● Task instructions: Return every line below as is, leaving out the pictures.
^^^^
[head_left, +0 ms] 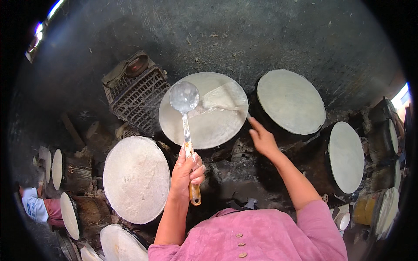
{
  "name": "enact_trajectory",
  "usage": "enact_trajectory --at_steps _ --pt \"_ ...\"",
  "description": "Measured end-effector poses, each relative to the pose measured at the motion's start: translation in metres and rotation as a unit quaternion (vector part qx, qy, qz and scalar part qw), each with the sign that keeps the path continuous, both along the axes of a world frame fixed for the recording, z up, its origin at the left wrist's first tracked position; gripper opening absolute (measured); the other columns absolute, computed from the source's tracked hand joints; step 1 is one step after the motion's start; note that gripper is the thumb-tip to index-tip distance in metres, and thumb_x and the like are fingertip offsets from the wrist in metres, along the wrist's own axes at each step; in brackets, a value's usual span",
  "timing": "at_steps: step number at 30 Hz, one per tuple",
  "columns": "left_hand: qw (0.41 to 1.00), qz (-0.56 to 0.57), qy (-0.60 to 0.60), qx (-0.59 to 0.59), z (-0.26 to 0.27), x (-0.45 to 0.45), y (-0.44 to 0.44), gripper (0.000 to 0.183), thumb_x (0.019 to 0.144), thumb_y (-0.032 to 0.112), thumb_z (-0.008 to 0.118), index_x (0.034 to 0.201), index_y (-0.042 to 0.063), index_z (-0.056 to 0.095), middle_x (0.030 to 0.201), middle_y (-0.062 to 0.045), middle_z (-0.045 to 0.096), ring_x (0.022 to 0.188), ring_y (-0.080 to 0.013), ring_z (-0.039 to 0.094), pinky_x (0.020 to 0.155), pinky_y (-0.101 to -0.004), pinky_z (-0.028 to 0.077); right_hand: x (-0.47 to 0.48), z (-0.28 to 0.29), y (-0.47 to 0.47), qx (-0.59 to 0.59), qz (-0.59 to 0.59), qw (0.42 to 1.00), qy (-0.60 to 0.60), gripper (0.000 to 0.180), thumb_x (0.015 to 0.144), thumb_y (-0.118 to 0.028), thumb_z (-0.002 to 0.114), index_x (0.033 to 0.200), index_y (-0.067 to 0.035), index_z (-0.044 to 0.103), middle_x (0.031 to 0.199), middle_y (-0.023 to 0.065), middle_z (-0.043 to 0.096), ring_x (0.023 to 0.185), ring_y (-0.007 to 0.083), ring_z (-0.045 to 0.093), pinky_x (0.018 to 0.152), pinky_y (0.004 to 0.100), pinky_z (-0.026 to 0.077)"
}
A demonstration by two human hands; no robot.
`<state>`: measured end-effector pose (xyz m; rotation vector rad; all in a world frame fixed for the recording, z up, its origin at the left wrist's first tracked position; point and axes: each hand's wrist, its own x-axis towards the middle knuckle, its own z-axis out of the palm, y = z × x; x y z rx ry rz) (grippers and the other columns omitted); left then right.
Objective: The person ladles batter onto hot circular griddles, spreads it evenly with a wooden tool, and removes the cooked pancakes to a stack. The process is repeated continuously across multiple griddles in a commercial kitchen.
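Note:
My left hand [186, 173] grips the orange-yellow handle of a metal ladle [184, 97]. The ladle's round bowl is over the left part of a pale, round, flat surface [212, 129]. On that surface, a thin whitish sheet [223, 94] looks partly folded, with a ragged edge. My right hand [261, 137] is beside the surface's lower right rim, index finger extended. A narrow pale thing shows at its fingertips; whether the hand holds it is unclear. Another pale round surface [291, 101] lies up and to the right of this hand. A rough whitish round one [137, 179] is left of my left forearm.
A dark plastic crate [140, 98] with a reddish-brown dish [137, 65] on top stands at upper left, against a dark wall [228, 39]. More pale round tops, one on a dark drum-like body [346, 156], stand right and left. Another person [36, 205] is at far left.

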<state>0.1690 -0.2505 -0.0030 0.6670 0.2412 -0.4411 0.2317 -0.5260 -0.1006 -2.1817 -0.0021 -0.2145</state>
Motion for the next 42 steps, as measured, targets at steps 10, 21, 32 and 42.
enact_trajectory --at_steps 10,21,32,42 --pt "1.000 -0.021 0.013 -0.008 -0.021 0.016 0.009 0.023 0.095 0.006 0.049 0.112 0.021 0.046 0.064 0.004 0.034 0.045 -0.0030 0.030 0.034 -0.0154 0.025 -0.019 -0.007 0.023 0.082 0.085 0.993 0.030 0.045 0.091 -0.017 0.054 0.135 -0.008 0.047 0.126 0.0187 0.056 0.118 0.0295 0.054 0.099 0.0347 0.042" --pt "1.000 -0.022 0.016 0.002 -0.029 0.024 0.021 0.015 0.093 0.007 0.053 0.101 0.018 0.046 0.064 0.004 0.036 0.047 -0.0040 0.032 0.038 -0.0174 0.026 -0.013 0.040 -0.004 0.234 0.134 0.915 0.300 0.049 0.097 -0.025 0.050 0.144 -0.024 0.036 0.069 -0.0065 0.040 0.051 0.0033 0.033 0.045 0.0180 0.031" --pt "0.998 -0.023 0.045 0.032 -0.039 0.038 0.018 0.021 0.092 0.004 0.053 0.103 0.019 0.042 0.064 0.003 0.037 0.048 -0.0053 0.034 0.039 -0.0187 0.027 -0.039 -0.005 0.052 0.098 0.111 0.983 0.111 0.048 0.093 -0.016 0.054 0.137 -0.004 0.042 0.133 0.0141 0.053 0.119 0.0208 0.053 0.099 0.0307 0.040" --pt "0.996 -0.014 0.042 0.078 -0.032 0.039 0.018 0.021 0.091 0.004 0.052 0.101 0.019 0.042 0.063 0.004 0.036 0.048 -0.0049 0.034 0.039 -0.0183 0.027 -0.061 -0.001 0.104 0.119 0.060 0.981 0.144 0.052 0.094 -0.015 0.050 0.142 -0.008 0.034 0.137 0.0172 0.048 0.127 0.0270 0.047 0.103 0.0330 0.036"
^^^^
● Task answer:
[head_left, +0 ms] 
{
  "name": "enact_trajectory",
  "usage": "enact_trajectory --at_steps _ --pt \"_ ...\"",
  "description": "Measured end-effector poses, each relative to the pose measured at the motion's start: translation in metres and rotation as a unit quaternion (vector part qx, qy, qz and scalar part qw), each with the sign that keeps the path continuous, both along the axes of a world frame fixed for the recording, z up, its origin at the left wrist's first tracked position; gripper opening absolute (measured); the other columns absolute, computed from the source's tracked hand joints; step 1 is one step after the motion's start; note that gripper is the thumb-tip to index-tip distance in metres, and thumb_x and the like are fingertip offsets from the wrist in metres, along the wrist's own axes at each step; in brackets, a value's usual span",
  "timing": "at_steps: step number at 30 Hz, one per tuple",
  "columns": "left_hand: qw (0.41 to 1.00), qz (-0.56 to 0.57), qy (-0.60 to 0.60), qx (-0.59 to 0.59), z (-0.26 to 0.27), x (-0.45 to 0.45), y (-0.44 to 0.44), gripper (0.000 to 0.183), thumb_x (0.019 to 0.144), thumb_y (-0.032 to 0.112), thumb_z (-0.008 to 0.118), index_x (0.034 to 0.201), index_y (-0.042 to 0.063), index_z (-0.056 to 0.095), middle_x (0.030 to 0.201), middle_y (-0.062 to 0.045), middle_z (-0.045 to 0.096), ring_x (0.022 to 0.188), ring_y (-0.080 to 0.013), ring_z (-0.039 to 0.094), pinky_x (0.020 to 0.155), pinky_y (-0.101 to -0.004), pinky_z (-0.028 to 0.077); right_hand: x (-0.47 to 0.48), z (-0.28 to 0.29), y (-0.47 to 0.47), qx (-0.59 to 0.59), qz (-0.59 to 0.59), qw (0.42 to 1.00), qy (-0.60 to 0.60), gripper (0.000 to 0.180), thumb_x (0.015 to 0.144), thumb_y (-0.118 to 0.028), thumb_z (-0.002 to 0.114), index_x (0.033 to 0.200), index_y (-0.067 to 0.035), index_z (-0.044 to 0.103), middle_x (0.031 to 0.199), middle_y (-0.023 to 0.065), middle_z (-0.043 to 0.096), ring_x (0.023 to 0.185), ring_y (-0.007 to 0.083), ring_z (-0.045 to 0.093), pinky_x (0.018 to 0.152), pinky_y (0.004 to 0.100), pinky_z (-0.026 to 0.077)"
}
A demonstration by two human hands; no robot.
`<state>`: measured end-effector pose (xyz m; rotation vector rad; all in a world frame fixed for the recording, z up, its origin at the left wrist's first tracked position; point and axes: each hand's wrist, its own x-axis towards the middle knuckle, its own z-axis out of the palm, y = z × x; x y z rx ry rz) (grippers and the other columns omitted); left then right.
Objective: The person ladles batter onto hot circular griddles, spreads it evenly with a wooden tool, and removes the cooked pancakes to a stack. The process is repeated continuously across multiple griddles in a commercial kitchen.
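Note:
My left hand [186, 173] grips the orange-yellow handle of a metal ladle [184, 97]. The ladle's round bowl is over the left part of a pale, round, flat surface [212, 129]. On that surface, a thin whitish sheet [223, 94] looks partly folded, with a ragged edge. My right hand [261, 137] is beside the surface's lower right rim, index finger extended. A narrow pale thing shows at its fingertips; whether the hand holds it is unclear. Another pale round surface [291, 101] lies up and to the right of this hand. A rough whitish round one [137, 179] is left of my left forearm.
A dark plastic crate [140, 98] with a reddish-brown dish [137, 65] on top stands at upper left, against a dark wall [228, 39]. More pale round tops, one on a dark drum-like body [346, 156], stand right and left. Another person [36, 205] is at far left.
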
<state>0.1690 -0.2505 -0.0030 0.6670 0.2412 -0.4411 0.2317 -0.5260 -0.1006 -2.1817 -0.0021 -0.2145</state>
Motion for the next 42 steps, as measured, targets at steps 10, 21, 32 and 42.
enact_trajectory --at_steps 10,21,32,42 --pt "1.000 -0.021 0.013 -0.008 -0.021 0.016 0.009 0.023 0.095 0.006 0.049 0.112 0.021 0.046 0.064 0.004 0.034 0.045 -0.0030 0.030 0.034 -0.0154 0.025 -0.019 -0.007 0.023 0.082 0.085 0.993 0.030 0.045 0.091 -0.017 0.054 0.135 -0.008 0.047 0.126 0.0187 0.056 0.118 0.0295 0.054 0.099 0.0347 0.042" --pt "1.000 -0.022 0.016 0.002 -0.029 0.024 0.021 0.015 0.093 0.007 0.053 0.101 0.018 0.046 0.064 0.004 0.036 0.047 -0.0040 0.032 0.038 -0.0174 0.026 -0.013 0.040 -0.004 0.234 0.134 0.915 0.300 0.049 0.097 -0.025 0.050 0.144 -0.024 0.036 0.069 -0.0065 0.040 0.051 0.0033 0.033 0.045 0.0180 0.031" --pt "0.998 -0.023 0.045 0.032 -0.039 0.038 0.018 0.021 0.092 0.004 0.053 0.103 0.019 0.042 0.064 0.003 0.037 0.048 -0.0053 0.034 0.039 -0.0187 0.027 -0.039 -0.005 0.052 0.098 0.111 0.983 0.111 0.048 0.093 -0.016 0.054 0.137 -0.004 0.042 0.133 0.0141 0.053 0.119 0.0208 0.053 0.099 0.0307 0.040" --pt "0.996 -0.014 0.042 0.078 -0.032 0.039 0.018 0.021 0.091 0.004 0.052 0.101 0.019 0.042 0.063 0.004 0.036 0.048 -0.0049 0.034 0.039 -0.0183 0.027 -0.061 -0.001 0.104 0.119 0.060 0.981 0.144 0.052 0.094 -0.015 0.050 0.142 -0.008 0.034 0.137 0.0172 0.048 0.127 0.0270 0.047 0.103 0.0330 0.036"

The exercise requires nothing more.